After its long stint on Broadway, "Hairspray" returns to the silver screen in a new version of John Waters' 1988 film. While not as edgy as its predecessor the new ‘Hairspray' is a combination of Waters' film and the broadway show.

1962. Baltimore. Nikki Blonsky plays teenybopper Tracy Turnblad, who dreams of being on The Corny Collins Show (an American Bandstand-like TV program) with her idol and eternal crush, Corny Collins (James Marsden).

Along with her best friend, Penny (Amanda Bynes), Tracy rushes home from school every day to indulge in the glow of the television, much to the anguish of her morbidly obese mother, Edna (John Travolta).

The pleasantly plump Tracy dreams of being a TV star, a fantasy that is nurtured and encouraged by her father, Wilbur (Christopher Walken).
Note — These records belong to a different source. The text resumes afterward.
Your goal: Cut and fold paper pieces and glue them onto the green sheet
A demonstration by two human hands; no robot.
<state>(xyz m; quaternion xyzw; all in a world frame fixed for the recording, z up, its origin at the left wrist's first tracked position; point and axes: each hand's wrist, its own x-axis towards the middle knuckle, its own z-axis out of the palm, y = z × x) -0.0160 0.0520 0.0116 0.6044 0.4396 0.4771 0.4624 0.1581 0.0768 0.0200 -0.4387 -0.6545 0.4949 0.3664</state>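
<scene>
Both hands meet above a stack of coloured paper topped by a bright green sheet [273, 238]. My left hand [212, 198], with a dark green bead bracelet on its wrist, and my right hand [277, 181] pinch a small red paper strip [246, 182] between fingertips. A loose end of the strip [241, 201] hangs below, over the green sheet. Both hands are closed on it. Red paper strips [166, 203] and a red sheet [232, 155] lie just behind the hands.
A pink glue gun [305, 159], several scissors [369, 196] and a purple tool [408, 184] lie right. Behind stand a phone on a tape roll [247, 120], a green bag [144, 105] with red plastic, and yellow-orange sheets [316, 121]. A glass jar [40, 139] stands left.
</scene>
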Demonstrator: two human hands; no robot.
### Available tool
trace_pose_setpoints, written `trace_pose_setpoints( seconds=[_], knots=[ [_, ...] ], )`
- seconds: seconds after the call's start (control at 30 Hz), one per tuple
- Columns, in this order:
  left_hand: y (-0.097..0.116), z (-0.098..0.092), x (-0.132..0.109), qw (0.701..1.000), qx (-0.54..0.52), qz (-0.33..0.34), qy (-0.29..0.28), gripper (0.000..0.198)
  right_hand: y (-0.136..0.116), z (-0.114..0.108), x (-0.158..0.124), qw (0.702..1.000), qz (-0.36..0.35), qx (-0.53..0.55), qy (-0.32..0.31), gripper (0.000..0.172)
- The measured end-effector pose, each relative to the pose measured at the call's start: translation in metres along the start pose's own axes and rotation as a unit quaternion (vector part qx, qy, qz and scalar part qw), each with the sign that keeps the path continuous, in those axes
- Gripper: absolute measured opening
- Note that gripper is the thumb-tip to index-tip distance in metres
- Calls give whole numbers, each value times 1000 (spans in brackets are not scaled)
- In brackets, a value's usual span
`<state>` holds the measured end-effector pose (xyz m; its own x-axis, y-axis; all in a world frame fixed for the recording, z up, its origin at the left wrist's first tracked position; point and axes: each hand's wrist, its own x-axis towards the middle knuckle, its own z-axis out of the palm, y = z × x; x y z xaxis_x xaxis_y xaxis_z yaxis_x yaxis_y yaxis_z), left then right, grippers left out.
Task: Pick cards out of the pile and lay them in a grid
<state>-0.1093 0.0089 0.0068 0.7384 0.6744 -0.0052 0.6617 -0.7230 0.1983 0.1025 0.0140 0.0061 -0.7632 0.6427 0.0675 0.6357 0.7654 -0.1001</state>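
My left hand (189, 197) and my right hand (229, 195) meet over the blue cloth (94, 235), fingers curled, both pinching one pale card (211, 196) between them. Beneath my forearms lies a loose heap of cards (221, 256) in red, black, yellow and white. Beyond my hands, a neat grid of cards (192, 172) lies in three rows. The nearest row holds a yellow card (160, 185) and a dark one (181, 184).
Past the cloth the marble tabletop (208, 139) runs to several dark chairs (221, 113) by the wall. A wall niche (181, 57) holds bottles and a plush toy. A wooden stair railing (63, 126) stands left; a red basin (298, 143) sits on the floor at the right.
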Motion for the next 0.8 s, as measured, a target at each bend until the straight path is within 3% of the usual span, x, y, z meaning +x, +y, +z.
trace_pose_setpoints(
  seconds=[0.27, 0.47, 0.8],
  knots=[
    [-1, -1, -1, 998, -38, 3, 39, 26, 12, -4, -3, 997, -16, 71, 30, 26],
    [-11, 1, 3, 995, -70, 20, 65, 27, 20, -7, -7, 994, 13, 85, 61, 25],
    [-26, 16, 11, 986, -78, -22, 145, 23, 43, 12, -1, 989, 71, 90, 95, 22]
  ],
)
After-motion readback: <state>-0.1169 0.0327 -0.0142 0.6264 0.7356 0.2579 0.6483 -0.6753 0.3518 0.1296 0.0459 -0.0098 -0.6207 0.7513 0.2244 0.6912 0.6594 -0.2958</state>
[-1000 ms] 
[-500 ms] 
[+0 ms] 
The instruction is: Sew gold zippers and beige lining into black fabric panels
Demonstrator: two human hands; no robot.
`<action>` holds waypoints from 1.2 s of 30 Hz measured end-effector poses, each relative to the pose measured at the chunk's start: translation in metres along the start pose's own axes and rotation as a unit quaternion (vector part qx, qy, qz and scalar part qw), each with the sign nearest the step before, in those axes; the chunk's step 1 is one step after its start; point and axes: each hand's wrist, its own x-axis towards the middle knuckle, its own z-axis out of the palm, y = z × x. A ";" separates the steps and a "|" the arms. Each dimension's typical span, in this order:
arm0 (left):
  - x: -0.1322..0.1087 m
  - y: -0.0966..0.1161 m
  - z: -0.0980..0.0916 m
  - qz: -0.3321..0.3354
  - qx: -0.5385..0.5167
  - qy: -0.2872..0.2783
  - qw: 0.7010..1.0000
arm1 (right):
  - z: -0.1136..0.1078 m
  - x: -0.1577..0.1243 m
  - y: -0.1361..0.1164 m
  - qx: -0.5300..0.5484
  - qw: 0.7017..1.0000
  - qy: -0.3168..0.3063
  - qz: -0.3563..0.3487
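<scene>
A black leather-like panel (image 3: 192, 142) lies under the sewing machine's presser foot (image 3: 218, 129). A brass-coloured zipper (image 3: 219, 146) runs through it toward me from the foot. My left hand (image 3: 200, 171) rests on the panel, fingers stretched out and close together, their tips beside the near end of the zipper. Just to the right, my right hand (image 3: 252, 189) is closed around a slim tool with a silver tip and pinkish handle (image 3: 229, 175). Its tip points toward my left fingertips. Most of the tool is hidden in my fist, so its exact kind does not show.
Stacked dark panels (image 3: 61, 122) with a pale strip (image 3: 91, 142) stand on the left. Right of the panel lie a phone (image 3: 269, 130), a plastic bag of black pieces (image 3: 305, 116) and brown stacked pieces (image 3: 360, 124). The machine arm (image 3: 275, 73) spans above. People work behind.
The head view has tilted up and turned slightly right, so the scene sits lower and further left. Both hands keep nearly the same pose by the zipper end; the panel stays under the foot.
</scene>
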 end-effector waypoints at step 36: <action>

When The Corny Collins Show announces open tryouts, Tracy is first in line. When the show's producer, Velma Von Tussle (Michelle Pfeiffer), shows up to look at the potential star talent, she immediately dismisses Tracy for being too fat.

Lucky for Tracy, Corny sees the spark in her eyes and gives her a shot. She is an overnight sensation.

Feeling as if she's losing power, a vengeful Velma tries to take tighter control over the show by canceling "Negro Day," (the one day a month when African Americans can dance on the show) which causes Tracy to join a pro-integration march. Tracy soon becomes a fugitive from justice when she is falsely accused of assaulting a cop.

Newcomer Blonsky is a firecracker; she explodes on the scene during the opening number and held my attention to the end. She is surrounded by a number of familiar names and faces - Travolta, Bynes, Walken, Pfeiffer, Queen Latifah (giving a standout performance) and Marsden (better known as Cyclops from the "X-Men" series).

For those who didn't care much for Marsden in "X-Men" or "Superman Returns," his true acting abilities are on display here. I thought his casting was a bit odd, but it worked out beautifully. He shines in his performance as Corny Collins.

Then there's Travolta who can dance just as good in drag and heels as he can in a black suit and matching shoes. Let's be honest. Isn't that what everyone really wants to see? Scientologist John Travolta in drag, singing and dancing - married to Christopher Walken? I think so, America. I really do.

My only problem was with Pfeiffer, who basically plays a bitch in every movie she's in now - or a witch, in the case of the upcoming flick, "Stardust." Anyway, her singing is definitely the weakest of the cast, and I'm just tired of seeing her in this seductive (and destructive) role.

All in all, "Hairspray" is a musical I actually enjoyed - one of the few. Like fellow sing-and-dance fests "Little Shop of Horrors" and "The Producers," "Hairspray" is filled with campy, over-the-top fun and entertaining musical numbers. It's fun, kitschy and doesn't try to be anything other than a good time at the movies.

In a summer filled with super heroes, pirates, wizards and gigantic robots, "Hairspray" is a welcome option to those looking for a break from the adrenaline-pumping, CGI-laden action currently occupying the box office.